• **PROBLEM DETAILS**
Please give back the listing exactly, without any of its pictures.

--- MATERIAL PROVIDED Enclosed Below ---

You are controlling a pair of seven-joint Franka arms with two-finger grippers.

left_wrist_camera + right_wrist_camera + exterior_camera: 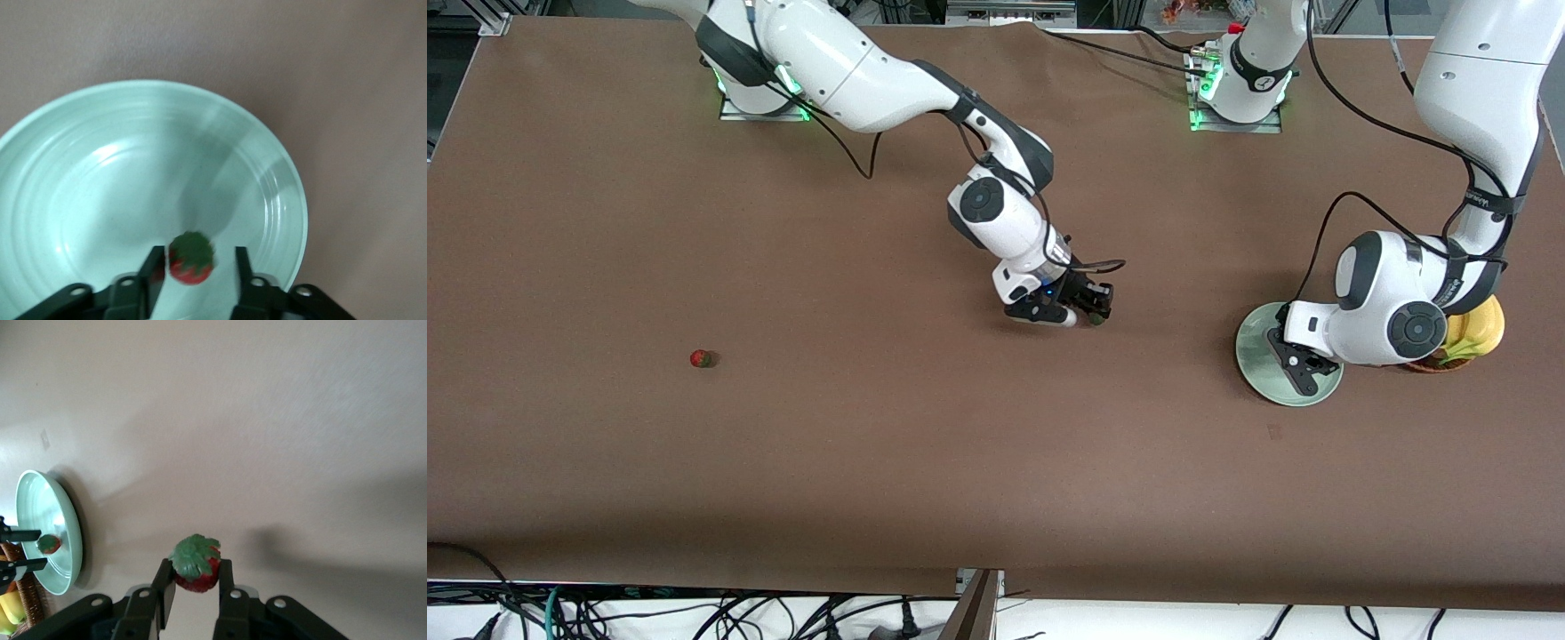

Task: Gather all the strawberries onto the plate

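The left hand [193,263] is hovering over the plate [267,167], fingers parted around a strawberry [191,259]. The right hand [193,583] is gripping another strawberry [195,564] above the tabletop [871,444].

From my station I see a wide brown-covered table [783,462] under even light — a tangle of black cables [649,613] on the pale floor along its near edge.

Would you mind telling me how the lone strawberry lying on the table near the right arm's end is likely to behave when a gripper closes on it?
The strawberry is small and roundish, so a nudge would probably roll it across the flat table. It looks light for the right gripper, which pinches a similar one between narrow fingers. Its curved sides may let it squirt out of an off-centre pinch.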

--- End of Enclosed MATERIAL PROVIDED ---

• **YOUR SOLUTION**
You are controlling a pair of seven-joint Franka arms with two-finger grippers.

left_wrist_camera + right_wrist_camera + exterior_camera: 

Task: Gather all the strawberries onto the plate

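The left hand [193,263] is hovering over the plate [267,167], fingers parted around a strawberry [191,259]. The right hand [193,583] is gripping another strawberry [195,564] above the tabletop [871,444].

From my station I see a wide brown-covered table [783,462] under even light — a tangle of black cables [649,613] on the pale floor along its near edge.

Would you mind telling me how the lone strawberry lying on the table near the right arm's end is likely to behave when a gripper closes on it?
The strawberry is small and roundish, so a nudge would probably roll it across the flat table. It looks light for the right gripper, which pinches a similar one between narrow fingers. Its curved sides may let it squirt out of an off-centre pinch.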

Nothing else belongs to the answer.